HC Deb 22 September 1831 vol 7 cc490-1
Mr. Burge

requested the noble Lord to postpone the bringing up of the Report on this Act until Wednesday next, as the attendance of Members was at that moment much too small to allow the motion on this important subject, of which he (Mr. Burge) had given notice, to receive adequate consideration. He hoped, however, that, after what had already taken place, the noble Lord would not persist in pressing the Bill.

Lord Althorp

said, he had already declared the subject was under inquiry, and that the Bill was to be in force for but one year. The Government did not intend to abandon it.

Mr. Robert Gordon

said, the West India planters understood, that this Act was not to be renewed until they had received official notice. Frauds were constantly committed under it, and foreign sugar brought into the market for home consumption, whereby the revenue, as well as the planters in the colonies, sustained injury. It was said, an experiment had been tried at Liverpool which proved the accuracy of this statement.

Mr.
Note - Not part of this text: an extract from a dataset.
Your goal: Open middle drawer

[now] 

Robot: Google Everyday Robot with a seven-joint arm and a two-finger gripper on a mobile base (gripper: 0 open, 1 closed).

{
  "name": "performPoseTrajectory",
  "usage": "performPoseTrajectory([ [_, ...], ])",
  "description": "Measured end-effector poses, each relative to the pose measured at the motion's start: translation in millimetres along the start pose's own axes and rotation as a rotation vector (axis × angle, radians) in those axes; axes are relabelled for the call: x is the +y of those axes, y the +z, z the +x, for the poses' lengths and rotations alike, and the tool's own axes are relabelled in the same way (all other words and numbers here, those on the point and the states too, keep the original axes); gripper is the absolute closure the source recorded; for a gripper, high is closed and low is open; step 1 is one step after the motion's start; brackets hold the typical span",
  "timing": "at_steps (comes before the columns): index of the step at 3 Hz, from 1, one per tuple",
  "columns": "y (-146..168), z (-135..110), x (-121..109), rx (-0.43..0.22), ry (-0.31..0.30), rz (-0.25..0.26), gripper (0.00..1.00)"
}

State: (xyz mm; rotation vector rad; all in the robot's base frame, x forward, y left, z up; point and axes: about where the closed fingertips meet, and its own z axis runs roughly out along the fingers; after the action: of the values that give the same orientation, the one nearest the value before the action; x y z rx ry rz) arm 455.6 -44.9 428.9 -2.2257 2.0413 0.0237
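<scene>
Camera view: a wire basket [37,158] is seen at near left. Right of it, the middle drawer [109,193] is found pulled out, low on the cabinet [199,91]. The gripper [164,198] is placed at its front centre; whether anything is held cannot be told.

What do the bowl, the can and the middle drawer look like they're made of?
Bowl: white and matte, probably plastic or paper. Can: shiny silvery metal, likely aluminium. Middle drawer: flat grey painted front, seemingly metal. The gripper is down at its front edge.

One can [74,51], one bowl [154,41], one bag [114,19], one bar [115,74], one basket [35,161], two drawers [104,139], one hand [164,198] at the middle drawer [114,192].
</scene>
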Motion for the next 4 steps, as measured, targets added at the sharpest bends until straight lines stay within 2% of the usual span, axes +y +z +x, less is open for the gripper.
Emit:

Poulett Thomson

said, he had received no notice of this experiment, but it might have been tried without his being yet aware of it; but if it had not been tried yet at Liverpool, he could assure the hon. Gentleman it was about to be tried in London.

Mr. Robinson

said, he considered the commercial and colonial policy of the Government most absurd, and he would take care, at all events, to bring forward the whole question relating to sugar refining next session. It was proper they should come to some understanding as to the application of the general principles of the doctrine of free trade, and not apply them in one or two instances, and keep up a system of restriction on some of the most important branches of traffic. If it was intended that the colonies were to be abandoned, let it be done before they were thoroughly ruined.

Mr. John Weyland

said, this was a most pernicious Act, as it injured our own colonies, and gave an advantage to the sugar grown in foreign colonies, where the slave-trade was still carried on. The application of the principles of free trade to our West-India colonies was most objectionable. For the interests of humanity too, the slave-trade ought by all means to be discouraged, but this Act offered a premium to it.

Report postponed.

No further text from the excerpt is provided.